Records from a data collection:

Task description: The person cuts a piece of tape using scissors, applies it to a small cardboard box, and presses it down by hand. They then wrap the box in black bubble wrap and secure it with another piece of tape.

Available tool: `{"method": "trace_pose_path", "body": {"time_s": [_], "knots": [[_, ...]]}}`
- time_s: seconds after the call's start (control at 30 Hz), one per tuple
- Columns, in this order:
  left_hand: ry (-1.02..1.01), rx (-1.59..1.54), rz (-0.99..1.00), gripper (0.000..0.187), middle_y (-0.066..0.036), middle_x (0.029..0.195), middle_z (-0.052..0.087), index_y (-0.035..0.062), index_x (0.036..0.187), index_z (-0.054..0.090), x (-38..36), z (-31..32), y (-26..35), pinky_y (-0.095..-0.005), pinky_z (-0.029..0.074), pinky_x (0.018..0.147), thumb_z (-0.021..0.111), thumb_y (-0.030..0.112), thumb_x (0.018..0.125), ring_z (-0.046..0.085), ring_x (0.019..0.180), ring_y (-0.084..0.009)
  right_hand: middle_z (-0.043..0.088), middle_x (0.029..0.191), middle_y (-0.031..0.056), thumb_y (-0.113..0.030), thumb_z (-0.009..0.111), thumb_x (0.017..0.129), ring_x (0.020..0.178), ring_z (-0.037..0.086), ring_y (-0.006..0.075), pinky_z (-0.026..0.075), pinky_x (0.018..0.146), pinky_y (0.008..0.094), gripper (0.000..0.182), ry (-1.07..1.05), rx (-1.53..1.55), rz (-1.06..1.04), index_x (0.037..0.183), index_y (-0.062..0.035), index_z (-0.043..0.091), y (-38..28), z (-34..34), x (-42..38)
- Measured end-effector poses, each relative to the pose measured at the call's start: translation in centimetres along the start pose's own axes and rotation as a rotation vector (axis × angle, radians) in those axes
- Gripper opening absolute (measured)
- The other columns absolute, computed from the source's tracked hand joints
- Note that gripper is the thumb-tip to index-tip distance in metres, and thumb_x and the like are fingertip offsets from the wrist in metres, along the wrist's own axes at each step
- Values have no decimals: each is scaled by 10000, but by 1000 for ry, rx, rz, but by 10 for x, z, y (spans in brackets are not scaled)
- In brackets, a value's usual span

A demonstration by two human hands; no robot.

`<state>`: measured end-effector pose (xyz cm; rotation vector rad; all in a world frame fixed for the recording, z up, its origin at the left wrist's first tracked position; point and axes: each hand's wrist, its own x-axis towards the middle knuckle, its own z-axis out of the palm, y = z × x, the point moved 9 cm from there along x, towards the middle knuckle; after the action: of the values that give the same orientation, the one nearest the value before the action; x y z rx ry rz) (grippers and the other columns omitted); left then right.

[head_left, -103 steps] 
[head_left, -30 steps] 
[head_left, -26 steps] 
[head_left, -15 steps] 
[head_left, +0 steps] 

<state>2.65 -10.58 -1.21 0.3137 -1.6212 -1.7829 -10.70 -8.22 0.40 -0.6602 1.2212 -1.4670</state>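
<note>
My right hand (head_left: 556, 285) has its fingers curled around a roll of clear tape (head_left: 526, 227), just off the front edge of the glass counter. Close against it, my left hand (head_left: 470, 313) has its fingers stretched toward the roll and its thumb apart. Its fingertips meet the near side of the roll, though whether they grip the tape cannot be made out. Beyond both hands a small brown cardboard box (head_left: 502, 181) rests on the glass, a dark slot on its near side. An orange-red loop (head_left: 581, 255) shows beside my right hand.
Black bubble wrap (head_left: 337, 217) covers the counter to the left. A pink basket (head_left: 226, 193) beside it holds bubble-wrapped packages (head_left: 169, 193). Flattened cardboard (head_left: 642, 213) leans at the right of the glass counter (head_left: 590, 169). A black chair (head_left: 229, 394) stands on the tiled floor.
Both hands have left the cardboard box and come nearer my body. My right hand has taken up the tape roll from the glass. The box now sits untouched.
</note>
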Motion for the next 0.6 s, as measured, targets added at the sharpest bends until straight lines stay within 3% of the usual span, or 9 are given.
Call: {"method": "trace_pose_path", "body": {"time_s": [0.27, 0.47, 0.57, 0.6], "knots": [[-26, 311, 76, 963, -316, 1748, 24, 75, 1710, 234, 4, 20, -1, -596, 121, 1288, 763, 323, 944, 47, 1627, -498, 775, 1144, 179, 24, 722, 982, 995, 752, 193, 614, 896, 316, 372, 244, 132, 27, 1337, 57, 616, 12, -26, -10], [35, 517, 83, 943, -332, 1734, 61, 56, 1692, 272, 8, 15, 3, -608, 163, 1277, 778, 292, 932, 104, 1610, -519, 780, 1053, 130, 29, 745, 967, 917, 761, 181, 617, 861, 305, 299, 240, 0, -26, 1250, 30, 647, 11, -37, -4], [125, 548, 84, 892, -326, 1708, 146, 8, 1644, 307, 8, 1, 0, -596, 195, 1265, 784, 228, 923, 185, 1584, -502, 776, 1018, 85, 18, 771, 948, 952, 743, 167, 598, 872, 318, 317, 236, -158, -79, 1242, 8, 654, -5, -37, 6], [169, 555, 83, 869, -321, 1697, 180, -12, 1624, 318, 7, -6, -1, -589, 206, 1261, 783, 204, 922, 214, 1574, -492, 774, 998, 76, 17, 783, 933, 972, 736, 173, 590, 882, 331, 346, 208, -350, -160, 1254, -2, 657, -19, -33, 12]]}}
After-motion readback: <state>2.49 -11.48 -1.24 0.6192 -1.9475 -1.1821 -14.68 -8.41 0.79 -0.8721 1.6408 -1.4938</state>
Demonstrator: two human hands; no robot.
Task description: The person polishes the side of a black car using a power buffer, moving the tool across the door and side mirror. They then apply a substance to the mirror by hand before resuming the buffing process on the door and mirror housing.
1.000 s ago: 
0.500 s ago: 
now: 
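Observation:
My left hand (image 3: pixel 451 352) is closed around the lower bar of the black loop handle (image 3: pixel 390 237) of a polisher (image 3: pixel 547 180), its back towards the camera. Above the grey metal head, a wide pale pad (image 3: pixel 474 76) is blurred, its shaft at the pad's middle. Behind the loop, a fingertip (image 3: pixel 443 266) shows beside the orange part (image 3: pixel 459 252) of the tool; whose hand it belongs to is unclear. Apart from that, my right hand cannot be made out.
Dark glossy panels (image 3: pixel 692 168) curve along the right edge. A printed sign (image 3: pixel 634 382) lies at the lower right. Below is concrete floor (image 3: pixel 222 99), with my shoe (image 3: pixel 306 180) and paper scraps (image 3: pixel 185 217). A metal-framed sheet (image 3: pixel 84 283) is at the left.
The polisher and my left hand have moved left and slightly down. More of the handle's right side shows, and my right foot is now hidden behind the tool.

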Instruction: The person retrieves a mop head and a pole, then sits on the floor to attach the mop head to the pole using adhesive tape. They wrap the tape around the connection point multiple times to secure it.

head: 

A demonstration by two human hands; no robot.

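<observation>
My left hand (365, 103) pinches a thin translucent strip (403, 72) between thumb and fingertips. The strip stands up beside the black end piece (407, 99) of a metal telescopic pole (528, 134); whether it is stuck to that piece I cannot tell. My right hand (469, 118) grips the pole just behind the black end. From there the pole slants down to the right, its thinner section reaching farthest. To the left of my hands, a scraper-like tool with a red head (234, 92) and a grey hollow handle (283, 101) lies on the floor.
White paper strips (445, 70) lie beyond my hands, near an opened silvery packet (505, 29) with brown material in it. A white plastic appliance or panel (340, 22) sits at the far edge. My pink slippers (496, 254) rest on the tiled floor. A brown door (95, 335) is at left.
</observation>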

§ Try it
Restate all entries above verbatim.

§ Result
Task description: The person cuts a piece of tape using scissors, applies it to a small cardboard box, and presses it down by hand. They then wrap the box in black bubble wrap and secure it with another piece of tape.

Available tool: `{"method": "trace_pose_path", "body": {"time_s": [_], "knots": [[_, ...]]}}`
- time_s: seconds after the call's start (control at 30 Hz), one per tuple
- Columns, in this order:
  left_hand: ry (-1.02..1.01), rx (-1.59..1.54), rz (-0.99..1.00), gripper (0.000..0.187), middle_y (-0.066..0.036), middle_x (0.029..0.195), middle_z (-0.052..0.087), index_y (-0.035..0.062), index_x (0.036..0.187), index_z (-0.054..0.090), x (-38..36), z (-31..32), y (-26..35), pinky_y (-0.095..-0.005), pinky_z (-0.029..0.074), pinky_x (0.018..0.147), thumb_z (-0.021..0.111), thumb_y (-0.030..0.112), thumb_x (0.018..0.125), ring_z (-0.046..0.085), ring_x (0.019..0.180), ring_y (-0.084..0.009)
  right_hand: middle_z (-0.043..0.088), middle_x (0.029..0.191), middle_y (-0.031..0.056), thumb_y (-0.113..0.030), thumb_z (-0.009..0.111), thumb_x (0.017..0.129), ring_x (0.020..0.178), ring_z (-0.037..0.086), ring_y (-0.006..0.075), pinky_z (-0.026..0.075), pinky_x (0.018..0.146), pinky_y (0.008..0.094), gripper (0.000..0.182), ry (-1.07..1.05), rx (-1.53..1.55), rz (-1.06..1.04), index_x (0.037..0.183), index_y (-0.062..0.035), index_z (-0.043..0.091), y (-38..28), z (-34..34), x (-42..38)
- Measured end-effector poses, each relative to the pose measured at the call's start: translation in centimetres along the start pose's own axes and rotation as a rotation vector (axis × angle, radians) in those axes
- Gripper opening absolute (measured)
- The other columns absolute, computed from the source's tracked hand joints
- Note that gripper is the thumb-tip to index-tip distance in metres, and thumb_x and the like are fingertip offsets from the wrist in metres, along the wrist's own axes at each step
- Values have no decimals: each is scaled by 10000, but by 1000 for ry, rx, rz, but by 10 for x, z, y (spans in brackets are not scaled)
- In brackets, a value's usual span

A demonstration by two human hands; no robot.

`<state>`: measured end-effector pose (xyz cm; rotation vector rad; all in a world frame fixed for the recording, z up, its origin at the left wrist's first tracked position; point and axes: each hand's wrist, its own x-axis towards the middle knuckle, its own z-axis out of the palm, y = z × x, the point moved 9 cm from there along x, towards the middle knuckle; after the action: of the values that give the same orientation, the one nearest the value before the action; x y z rx ry rz) (grippers and the other columns omitted); left then right.

[head_left, -103 steps] 
[head_left, -30 steps] 
[head_left, -26 steps] 
[head_left, -15 steps] 
[head_left, +0 steps] 

<state>2.65 -10.58 -1.21 0.3137 -1.6212 -1.7829 -10.70 -8.22 0.40 -0.6602 1.2212 -1.4670</state>
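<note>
My right hand (head_left: 556, 285) has its fingers curled around a roll of clear tape (head_left: 526, 227), just off the front edge of the glass counter. Close against it, my left hand (head_left: 470, 313) has its fingers stretched toward the roll and its thumb apart. Its fingertips meet the near side of the roll, though whether they grip the tape cannot be made out. Beyond both hands a small brown cardboard box (head_left: 502, 181) rests on the glass, a dark slot on its near side. An orange-red loop (head_left: 581, 255) shows beside my right hand.
Black bubble wrap (head_left: 337, 217) covers the counter to the left. A pink basket (head_left: 226, 193) beside it holds bubble-wrapped packages (head_left: 169, 193). Flattened cardboard (head_left: 642, 213) leans at the right of the glass counter (head_left: 590, 169). A black chair (head_left: 229, 394) stands on the tiled floor.
Both hands have left the cardboard box and come nearer my body. My right hand has taken up the tape roll from the glass. The box now sits untouched.
</note>
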Motion for the next 0.6 s, as measured, targets added at the sharpest bends until straight lines stay within 3% of the usual span, or 9 are given.
Call: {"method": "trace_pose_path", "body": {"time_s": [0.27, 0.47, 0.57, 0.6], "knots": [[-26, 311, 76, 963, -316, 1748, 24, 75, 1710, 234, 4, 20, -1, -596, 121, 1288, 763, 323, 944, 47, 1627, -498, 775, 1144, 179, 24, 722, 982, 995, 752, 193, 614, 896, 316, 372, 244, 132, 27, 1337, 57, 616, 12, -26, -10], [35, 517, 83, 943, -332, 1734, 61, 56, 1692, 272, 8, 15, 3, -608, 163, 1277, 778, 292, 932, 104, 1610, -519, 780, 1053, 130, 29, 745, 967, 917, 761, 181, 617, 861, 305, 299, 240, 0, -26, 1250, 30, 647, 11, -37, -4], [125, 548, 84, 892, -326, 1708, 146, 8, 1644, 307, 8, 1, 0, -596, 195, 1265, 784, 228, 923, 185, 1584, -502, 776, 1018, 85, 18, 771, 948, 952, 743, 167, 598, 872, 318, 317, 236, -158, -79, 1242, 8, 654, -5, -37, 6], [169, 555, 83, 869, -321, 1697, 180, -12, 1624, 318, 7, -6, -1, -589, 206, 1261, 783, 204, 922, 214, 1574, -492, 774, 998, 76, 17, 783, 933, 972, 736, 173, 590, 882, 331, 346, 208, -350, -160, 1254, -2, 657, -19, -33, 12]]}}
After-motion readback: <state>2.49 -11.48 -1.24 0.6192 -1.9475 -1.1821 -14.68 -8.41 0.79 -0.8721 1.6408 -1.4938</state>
Demonstrator: two human hands; no robot.
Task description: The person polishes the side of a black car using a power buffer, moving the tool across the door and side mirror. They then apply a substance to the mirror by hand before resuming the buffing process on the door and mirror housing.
1.000 s ago: 
0.500 s ago: 
now: 
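Observation:
My left hand (image 3: pixel 451 352) is closed around the lower bar of the black loop handle (image 3: pixel 390 237) of a polisher (image 3: pixel 547 180), its back towards the camera. Above the grey metal head, a wide pale pad (image 3: pixel 474 76) is blurred, its shaft at the pad's middle. Behind the loop, a fingertip (image 3: pixel 443 266) shows beside the orange part (image 3: pixel 459 252) of the tool; whose hand it belongs to is unclear. Apart from that, my right hand cannot be made out.
Dark glossy panels (image 3: pixel 692 168) curve along the right edge. A printed sign (image 3: pixel 634 382) lies at the lower right. Below is concrete floor (image 3: pixel 222 99), with my shoe (image 3: pixel 306 180) and paper scraps (image 3: pixel 185 217). A metal-framed sheet (image 3: pixel 84 283) is at the left.
The polisher and my left hand have moved left and slightly down. More of the handle's right side shows, and my right foot is now hidden behind the tool.
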
Instruction: The person retrieves a mop head and a pole, then sits on the floor to attach the mop head to the pole using adhesive tape. They wrap the tape around the connection point multiple times to secure it.

head: 

A demonstration by two human hands; no robot.

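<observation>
My left hand (365, 103) pinches a thin translucent strip (403, 72) between thumb and fingertips. The strip stands up beside the black end piece (407, 99) of a metal telescopic pole (528, 134); whether it is stuck to that piece I cannot tell. My right hand (469, 118) grips the pole just behind the black end. From there the pole slants down to the right, its thinner section reaching farthest. To the left of my hands, a scraper-like tool with a red head (234, 92) and a grey hollow handle (283, 101) lies on the floor.
White paper strips (445, 70) lie beyond my hands, near an opened silvery packet (505, 29) with brown material in it. A white plastic appliance or panel (340, 22) sits at the far edge. My pink slippers (496, 254) rest on the tiled floor. A brown door (95, 335) is at left.
</observation>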

The exercise has been answered completely.